Anomaly detection is to identify samples that do not conform to the distribution of the normal data. Due to the unavailability of anomalous data, training a supervised deep neural network is a cumbersome task. As such, unsupervised methods are preferred as a common approach to solve this task. Deep autoencoders have been broadly adopted as a base of many unsupervised anomaly detection methods. However, a notable shortcoming of deep autoencoders is that they provide insufficient representations for anomaly detection by generalizing to reconstruct outliers.
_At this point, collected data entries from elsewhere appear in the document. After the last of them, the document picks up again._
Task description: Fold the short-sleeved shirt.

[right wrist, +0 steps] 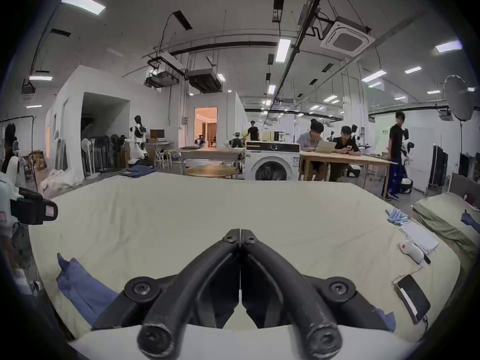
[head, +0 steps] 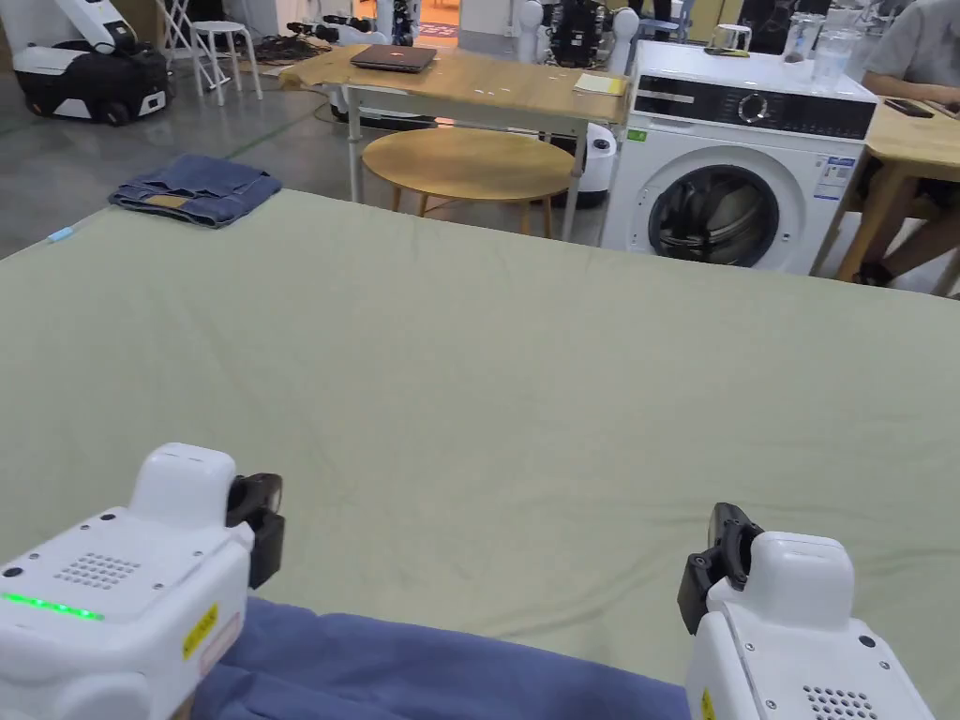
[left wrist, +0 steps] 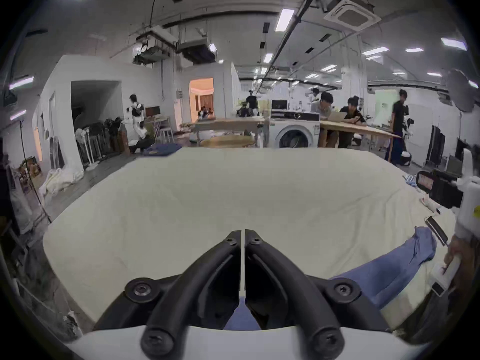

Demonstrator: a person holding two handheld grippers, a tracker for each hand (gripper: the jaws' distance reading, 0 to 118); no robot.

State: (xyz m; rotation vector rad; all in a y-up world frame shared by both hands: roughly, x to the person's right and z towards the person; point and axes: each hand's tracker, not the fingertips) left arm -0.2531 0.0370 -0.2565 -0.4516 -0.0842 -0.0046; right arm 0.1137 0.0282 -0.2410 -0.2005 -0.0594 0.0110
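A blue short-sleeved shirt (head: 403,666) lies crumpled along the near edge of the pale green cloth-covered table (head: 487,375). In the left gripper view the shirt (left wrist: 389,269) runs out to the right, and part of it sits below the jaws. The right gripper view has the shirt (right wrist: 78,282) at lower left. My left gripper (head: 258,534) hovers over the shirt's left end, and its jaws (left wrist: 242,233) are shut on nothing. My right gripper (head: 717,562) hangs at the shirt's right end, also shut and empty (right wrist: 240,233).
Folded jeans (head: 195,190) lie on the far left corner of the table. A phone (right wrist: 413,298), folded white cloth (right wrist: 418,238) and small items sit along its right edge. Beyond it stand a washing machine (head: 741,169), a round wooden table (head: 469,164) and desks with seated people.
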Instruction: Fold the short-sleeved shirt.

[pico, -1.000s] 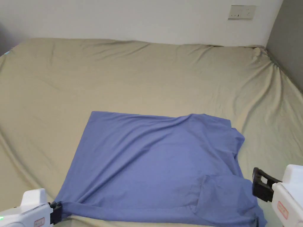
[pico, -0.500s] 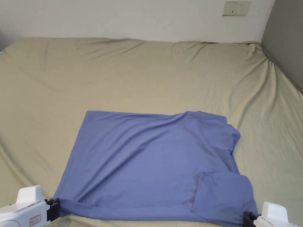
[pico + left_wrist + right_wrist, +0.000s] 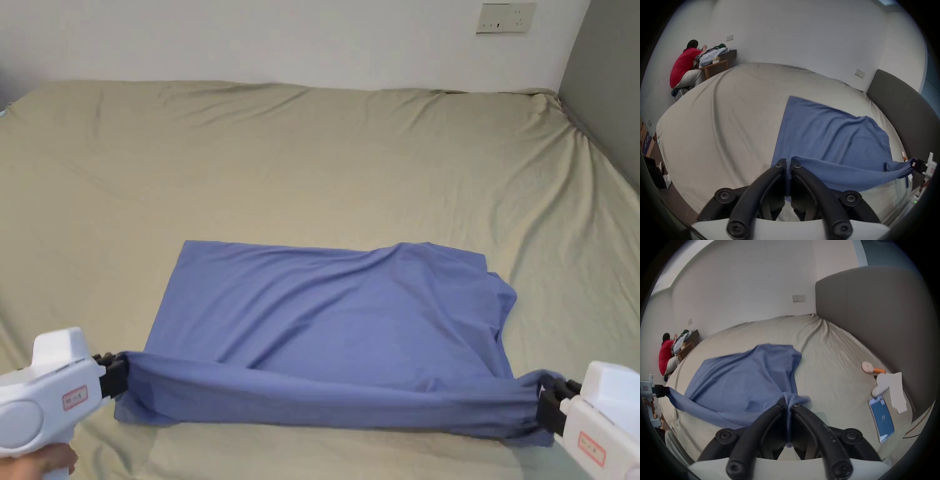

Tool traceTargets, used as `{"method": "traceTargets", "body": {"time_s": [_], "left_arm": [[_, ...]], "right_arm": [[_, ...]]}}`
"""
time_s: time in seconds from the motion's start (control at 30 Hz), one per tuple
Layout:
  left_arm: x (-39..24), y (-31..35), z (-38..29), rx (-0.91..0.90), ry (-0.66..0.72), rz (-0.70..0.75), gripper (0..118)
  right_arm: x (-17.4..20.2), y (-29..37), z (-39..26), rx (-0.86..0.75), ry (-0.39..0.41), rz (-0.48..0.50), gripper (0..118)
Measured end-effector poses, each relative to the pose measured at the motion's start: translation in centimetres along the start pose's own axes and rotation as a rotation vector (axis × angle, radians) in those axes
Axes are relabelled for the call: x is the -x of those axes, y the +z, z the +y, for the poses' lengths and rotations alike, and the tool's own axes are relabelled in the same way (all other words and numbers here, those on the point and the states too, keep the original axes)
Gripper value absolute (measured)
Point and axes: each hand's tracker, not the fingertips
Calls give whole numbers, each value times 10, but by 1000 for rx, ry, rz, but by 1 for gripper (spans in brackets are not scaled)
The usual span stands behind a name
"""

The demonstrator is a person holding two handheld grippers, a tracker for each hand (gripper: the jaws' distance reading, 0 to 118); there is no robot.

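Since the earlier frames: near edge of shirt (image 3: 325, 312) rose off bed (image 3: 312, 156); your right gripper (image 3: 550, 406) came in and took its near right corner.

1. Bed. Tan sheet, creased. It bore the shirt on its near half.
2. Headboard (image 3: 875, 321). Grey, along the bed's right side, well apart from the shirt.
3. Shirt. Blue, short-sleeved. Far part lay flat on the sheet; near edge hung taut as a band between your two grippers, clear of the sheet. A ridge crossed its far right part.
4. Person (image 3: 683, 68). Seated at a desk beyond the bed's far corner, no part in the work.
5. Phone (image 3: 881, 417). On the sheet to your right, beside pale items I could not identify, apart from the shirt.
6. Left gripper (image 3: 115, 375). Jaws clamped on the near left corner, cloth pinched between them.
7. Right gripper. Jaws clamped likewise on the near right corner.

Step judged in hand: first fold, near edge lifted to go over. Next move likely called for you to carry both corners away from you, level and together, keeping the band taut, then lay them on the far edge before letting go.
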Motion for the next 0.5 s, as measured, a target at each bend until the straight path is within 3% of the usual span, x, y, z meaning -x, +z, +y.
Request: {"method": "traceTargets", "body": {"time_s": [0.27, 0.5], "left_arm": [[-13, -68, 49, 8, -43, 26, 4], [-24, -151, 54, 141, -93, 89, 4]], "right_arm": [[10, -77, 56, 9, 17, -19, 4], [9, -166, 61, 157, -45, -58, 4]]}}
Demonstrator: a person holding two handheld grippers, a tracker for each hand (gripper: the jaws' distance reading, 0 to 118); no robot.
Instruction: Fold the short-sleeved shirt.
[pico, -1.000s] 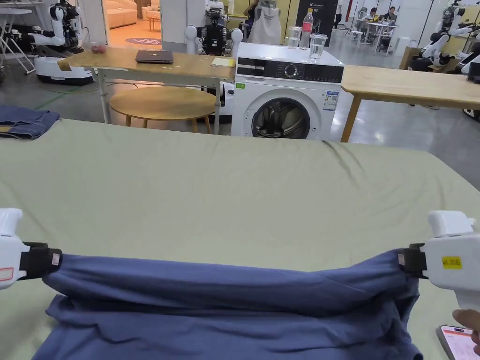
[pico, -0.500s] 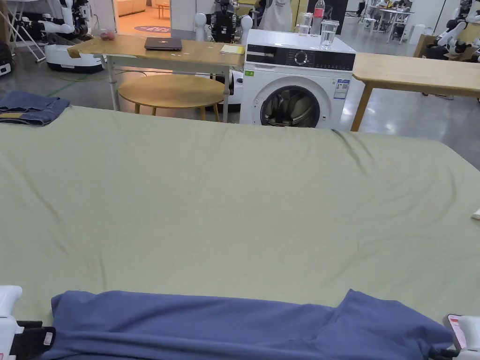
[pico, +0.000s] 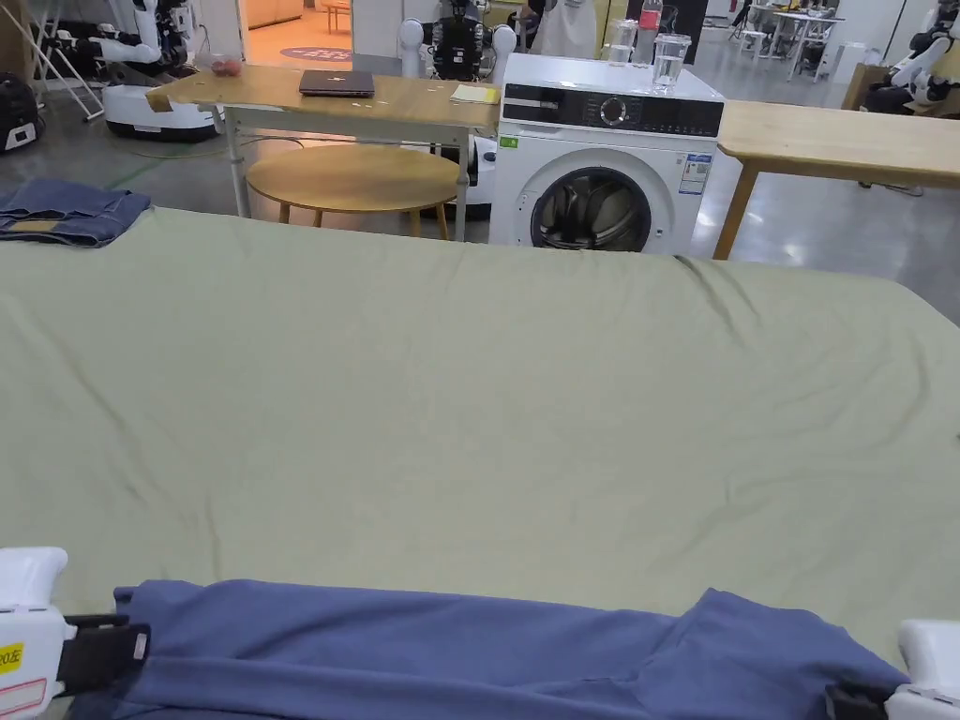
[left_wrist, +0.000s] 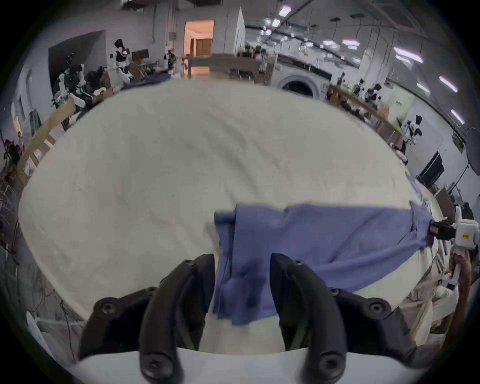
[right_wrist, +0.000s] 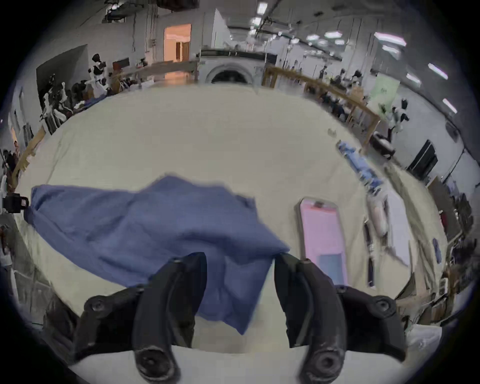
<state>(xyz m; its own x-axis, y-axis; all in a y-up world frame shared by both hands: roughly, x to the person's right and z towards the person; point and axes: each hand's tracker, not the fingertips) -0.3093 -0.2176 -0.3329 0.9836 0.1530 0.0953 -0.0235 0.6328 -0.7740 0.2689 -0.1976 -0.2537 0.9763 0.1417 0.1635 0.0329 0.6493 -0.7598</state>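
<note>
Green sheet (pico: 469, 394) spreads bare and wide ahead of both grippers, running to a far edge where folded denim (pico: 66, 214) sits at the left corner; past that edge stand a washing machine (pico: 600, 159) and wooden tables. The blue shirt (pico: 450, 647) lies along the near edge, its long axis running straight from the left gripper (pico: 131, 647) to the right gripper (pico: 839, 698), with a sleeve corner peaking up close to the right one. In the left gripper view, the left gripper's jaws stand spread, with the shirt's end lying loose between them and hanging past the near edge. In the right gripper view, the right gripper's (right_wrist: 240, 262) jaws are likewise apart around the other end of the cloth. A phone (right_wrist: 322, 239) lies on the sheet just right of the right gripper, close to the shirt's edge but apart from it.
</note>
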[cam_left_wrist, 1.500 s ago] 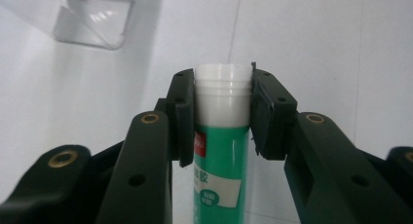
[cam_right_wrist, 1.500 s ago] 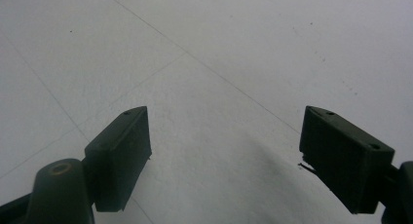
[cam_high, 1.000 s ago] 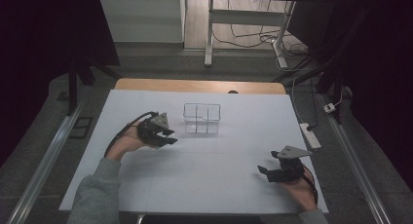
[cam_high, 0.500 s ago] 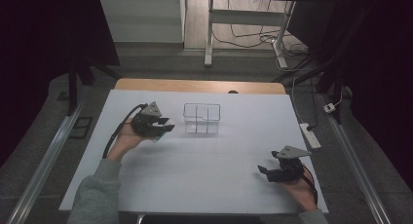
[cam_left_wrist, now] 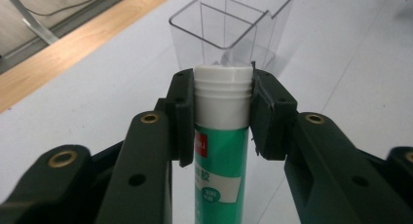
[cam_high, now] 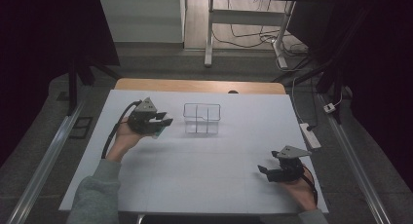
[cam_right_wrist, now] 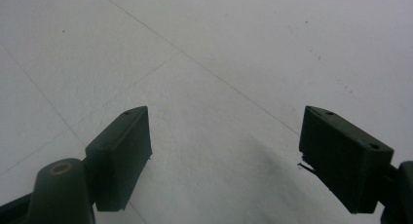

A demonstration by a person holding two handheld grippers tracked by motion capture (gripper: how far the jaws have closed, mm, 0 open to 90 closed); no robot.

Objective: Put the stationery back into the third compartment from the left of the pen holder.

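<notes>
- Left gripper [cam_high: 163, 121] first: I hold it raised over the left part of the table, its jaws clamped on a glue stick [cam_left_wrist: 220, 151], and its grey three-cornered plate [cam_high: 145, 106] faces up.
- From the left gripper view, my two black pads [cam_left_wrist: 182, 114] press on either side of the white ribbed cap [cam_left_wrist: 222, 81]; the green body runs down between the jaws toward the camera, with a small red mark and a white label whose print I cannot read.
- My left hand [cam_high: 125, 136] wraps the gripper from below, a grey sleeve [cam_high: 95, 195] covers that forearm, and a black cable [cam_high: 113, 134] loops off the gripper's back.
- Just to the right of the glue stick stands a clear plastic organizer [cam_high: 201, 118], upright on the white table cover [cam_high: 195, 170], with inner walls that split it into compartments. In the left gripper view it sits right behind the cap, near but apart from it.
- Behind the organizer a strip of wooden table edge [cam_high: 199, 85] shows past the white cover.
- Further right, well apart from the organizer, my right gripper [cam_high: 265, 171] sits low near the table's front right part, held by my right hand [cam_high: 299, 189].
- Its jaws stand wide apart with nothing between them; the right gripper view shows bare white surface with faint lines beyond the two pads [cam_right_wrist: 122, 151].
- Off the table's right edge a white power strip [cam_high: 309, 135] lies on the floor.
</notes>
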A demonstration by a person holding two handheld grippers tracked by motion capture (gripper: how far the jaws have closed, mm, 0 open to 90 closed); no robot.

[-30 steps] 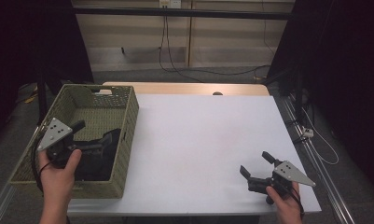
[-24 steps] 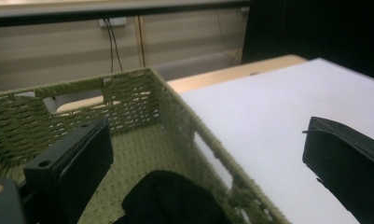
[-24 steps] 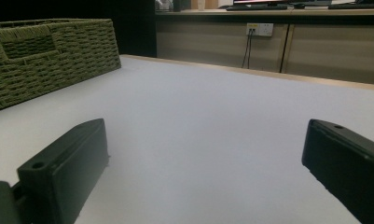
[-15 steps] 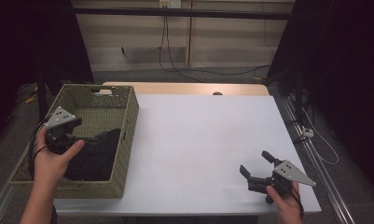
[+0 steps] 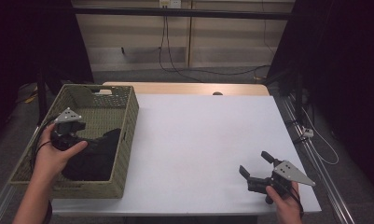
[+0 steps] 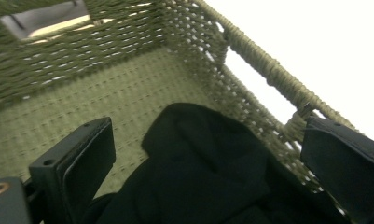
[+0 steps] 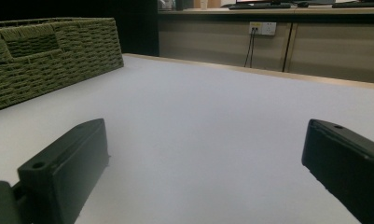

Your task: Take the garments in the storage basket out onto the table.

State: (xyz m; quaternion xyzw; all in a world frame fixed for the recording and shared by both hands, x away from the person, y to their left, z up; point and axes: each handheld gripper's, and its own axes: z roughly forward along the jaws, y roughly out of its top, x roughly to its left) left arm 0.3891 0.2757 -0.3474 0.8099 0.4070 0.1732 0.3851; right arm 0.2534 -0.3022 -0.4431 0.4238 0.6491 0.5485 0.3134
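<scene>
1. The black cloth (image 5: 93,156) lies bunched in the woven basket (image 5: 128,119) at the frame's lower left.
2. The left gripper (image 6: 208,154) hangs over it, jaws spread wide.
3. The right gripper (image 5: 254,168), lower right on the white table (image 5: 198,135), is also spread, holding nothing.

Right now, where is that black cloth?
The black cloth lies inside the woven basket at the table's left, just under the left hand-held gripper.
</scene>
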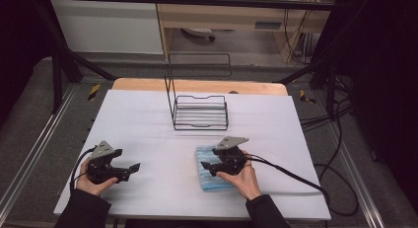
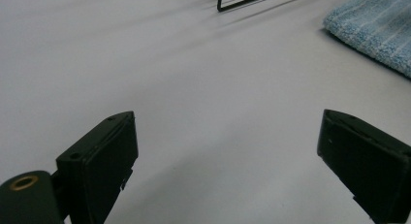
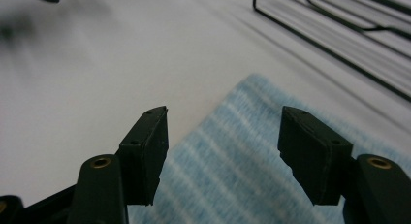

In this work, we have designed an adversarial framework consisting of two competing components, an Adversarial Distorter, and an Autoencoder. The Adversarial Distorter is a convolutional encoder that learns to produce effective perturbations and the autoencoder is a deep convolutional neural network that aims to reconstruct the images from the perturbed latent feature space. The networks are trained with opposing goals in which the Adversarial Distorter produces perturbations that are applied to the encoder's latent feature space to maximize the reconstruction error and the autoencoder tries to neutralize the effect of these perturbations to minimize it. When applied to anomaly detection, the proposed method learns semantically richer representations due to applying perturbations to the feature space. The proposed method outperforms the existing state-of-the-art methods in anomaly detection on image and video datasets.